*What to do*. Return a copy of every line in the records that includes the word "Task".

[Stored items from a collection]
● ● ● ●
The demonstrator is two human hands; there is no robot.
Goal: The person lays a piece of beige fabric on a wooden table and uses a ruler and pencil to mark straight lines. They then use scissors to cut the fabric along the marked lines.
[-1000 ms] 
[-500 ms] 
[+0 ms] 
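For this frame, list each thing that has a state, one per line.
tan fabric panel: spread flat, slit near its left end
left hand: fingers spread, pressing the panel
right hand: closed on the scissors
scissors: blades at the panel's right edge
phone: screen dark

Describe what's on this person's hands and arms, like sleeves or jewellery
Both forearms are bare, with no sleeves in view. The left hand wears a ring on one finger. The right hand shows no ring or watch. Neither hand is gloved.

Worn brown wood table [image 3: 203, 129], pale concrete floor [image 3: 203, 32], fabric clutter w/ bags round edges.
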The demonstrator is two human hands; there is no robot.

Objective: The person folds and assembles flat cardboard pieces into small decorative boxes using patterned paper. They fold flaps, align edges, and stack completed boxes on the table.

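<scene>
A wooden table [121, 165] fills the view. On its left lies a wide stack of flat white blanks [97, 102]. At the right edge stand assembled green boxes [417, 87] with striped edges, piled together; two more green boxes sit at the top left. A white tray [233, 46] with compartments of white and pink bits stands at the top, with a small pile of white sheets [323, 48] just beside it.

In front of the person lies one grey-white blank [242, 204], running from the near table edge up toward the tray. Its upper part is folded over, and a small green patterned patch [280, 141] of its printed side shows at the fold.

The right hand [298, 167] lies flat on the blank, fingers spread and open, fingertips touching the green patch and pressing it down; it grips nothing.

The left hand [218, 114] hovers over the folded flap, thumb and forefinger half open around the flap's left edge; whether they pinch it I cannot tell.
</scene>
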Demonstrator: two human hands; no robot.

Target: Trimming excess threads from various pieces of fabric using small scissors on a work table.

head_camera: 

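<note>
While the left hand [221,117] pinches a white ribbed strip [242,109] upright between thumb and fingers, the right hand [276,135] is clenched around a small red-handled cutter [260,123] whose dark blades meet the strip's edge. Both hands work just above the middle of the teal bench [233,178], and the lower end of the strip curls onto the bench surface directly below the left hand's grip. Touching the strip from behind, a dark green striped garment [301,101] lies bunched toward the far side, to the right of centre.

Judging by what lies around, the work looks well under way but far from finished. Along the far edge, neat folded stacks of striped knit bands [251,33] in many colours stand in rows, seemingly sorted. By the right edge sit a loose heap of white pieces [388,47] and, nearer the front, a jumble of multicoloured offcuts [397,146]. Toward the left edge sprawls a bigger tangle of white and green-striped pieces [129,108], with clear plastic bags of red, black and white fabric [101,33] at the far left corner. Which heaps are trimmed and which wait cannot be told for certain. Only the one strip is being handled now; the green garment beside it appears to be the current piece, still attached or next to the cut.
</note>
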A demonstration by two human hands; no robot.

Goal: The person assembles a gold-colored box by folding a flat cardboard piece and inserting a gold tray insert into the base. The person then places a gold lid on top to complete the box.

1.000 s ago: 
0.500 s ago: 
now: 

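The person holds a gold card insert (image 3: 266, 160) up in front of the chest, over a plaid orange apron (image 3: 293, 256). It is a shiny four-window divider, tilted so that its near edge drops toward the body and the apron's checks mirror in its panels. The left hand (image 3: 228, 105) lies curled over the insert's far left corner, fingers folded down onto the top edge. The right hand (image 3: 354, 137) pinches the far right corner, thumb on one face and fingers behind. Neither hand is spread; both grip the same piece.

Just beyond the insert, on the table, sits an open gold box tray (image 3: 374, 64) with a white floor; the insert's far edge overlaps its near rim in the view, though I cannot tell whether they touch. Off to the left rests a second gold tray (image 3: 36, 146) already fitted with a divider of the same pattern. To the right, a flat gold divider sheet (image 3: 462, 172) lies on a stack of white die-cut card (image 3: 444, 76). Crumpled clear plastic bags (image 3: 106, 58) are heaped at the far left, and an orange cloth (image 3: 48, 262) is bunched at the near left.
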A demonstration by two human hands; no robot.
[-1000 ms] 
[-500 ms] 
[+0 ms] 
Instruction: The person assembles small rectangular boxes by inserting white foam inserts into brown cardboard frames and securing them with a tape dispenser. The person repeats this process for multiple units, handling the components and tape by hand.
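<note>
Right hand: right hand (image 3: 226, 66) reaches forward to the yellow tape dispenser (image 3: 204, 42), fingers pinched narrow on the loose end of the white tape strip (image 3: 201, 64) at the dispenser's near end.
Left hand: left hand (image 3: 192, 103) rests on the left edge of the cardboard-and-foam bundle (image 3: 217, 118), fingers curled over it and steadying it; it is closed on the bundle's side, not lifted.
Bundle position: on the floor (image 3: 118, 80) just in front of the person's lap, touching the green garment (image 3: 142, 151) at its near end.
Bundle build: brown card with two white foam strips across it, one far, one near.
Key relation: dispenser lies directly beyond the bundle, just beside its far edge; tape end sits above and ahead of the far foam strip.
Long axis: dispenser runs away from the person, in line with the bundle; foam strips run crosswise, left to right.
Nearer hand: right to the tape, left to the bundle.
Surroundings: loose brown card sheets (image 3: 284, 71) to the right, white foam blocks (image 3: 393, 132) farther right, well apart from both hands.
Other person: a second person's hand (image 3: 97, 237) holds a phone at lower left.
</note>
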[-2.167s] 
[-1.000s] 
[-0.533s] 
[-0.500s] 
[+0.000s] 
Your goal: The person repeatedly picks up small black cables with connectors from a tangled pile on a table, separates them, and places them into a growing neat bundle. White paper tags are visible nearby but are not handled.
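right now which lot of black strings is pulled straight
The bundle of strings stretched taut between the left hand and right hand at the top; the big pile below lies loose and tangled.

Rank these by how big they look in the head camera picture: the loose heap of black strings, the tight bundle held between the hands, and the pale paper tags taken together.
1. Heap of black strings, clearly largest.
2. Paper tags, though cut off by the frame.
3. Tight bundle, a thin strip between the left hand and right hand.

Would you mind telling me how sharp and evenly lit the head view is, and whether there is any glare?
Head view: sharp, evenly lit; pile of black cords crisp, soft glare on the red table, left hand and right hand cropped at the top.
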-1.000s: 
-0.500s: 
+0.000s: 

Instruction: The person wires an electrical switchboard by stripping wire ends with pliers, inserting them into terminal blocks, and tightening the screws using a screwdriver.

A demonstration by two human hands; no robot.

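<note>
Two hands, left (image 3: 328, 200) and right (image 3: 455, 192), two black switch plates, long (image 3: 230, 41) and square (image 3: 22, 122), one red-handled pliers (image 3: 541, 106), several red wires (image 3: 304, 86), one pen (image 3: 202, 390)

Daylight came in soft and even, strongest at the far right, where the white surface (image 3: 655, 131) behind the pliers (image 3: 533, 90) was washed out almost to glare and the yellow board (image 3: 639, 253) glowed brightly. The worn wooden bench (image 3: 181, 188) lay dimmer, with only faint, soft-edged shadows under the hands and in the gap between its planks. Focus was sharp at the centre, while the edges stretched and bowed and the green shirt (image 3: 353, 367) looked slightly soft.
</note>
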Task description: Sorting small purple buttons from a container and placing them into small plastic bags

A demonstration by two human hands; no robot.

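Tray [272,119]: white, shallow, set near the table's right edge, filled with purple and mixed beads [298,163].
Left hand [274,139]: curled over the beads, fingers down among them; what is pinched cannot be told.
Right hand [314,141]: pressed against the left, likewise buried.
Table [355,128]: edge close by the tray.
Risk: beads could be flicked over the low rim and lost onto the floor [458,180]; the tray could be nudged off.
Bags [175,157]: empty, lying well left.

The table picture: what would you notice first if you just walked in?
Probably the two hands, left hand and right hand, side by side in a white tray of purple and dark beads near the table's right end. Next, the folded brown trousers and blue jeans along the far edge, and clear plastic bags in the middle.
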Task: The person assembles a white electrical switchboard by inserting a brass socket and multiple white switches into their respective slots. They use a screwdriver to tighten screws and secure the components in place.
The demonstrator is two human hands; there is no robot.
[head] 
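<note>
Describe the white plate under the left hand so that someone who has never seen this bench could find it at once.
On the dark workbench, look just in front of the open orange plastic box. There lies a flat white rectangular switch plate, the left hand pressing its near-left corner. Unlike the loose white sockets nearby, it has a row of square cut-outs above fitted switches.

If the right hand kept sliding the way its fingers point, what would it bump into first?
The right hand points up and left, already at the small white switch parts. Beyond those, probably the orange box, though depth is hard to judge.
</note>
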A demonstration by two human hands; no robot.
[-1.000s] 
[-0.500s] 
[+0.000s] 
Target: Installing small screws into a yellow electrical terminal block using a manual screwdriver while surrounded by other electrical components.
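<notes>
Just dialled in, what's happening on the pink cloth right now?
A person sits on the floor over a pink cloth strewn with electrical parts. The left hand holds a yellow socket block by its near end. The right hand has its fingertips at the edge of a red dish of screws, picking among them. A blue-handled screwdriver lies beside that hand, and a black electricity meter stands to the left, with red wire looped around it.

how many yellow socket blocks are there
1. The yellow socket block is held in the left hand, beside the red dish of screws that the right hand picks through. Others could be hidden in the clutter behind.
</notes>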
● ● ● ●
*Exercise answer*.
Task description: Sorting small purple buttons from a container and placing them into small plastic bags
Task: The person assembles a white electrical switchboard by inserting a brass socket and multiple white switches into their respective slots. They use a screwdriver to tighten screws and secure the components in place.

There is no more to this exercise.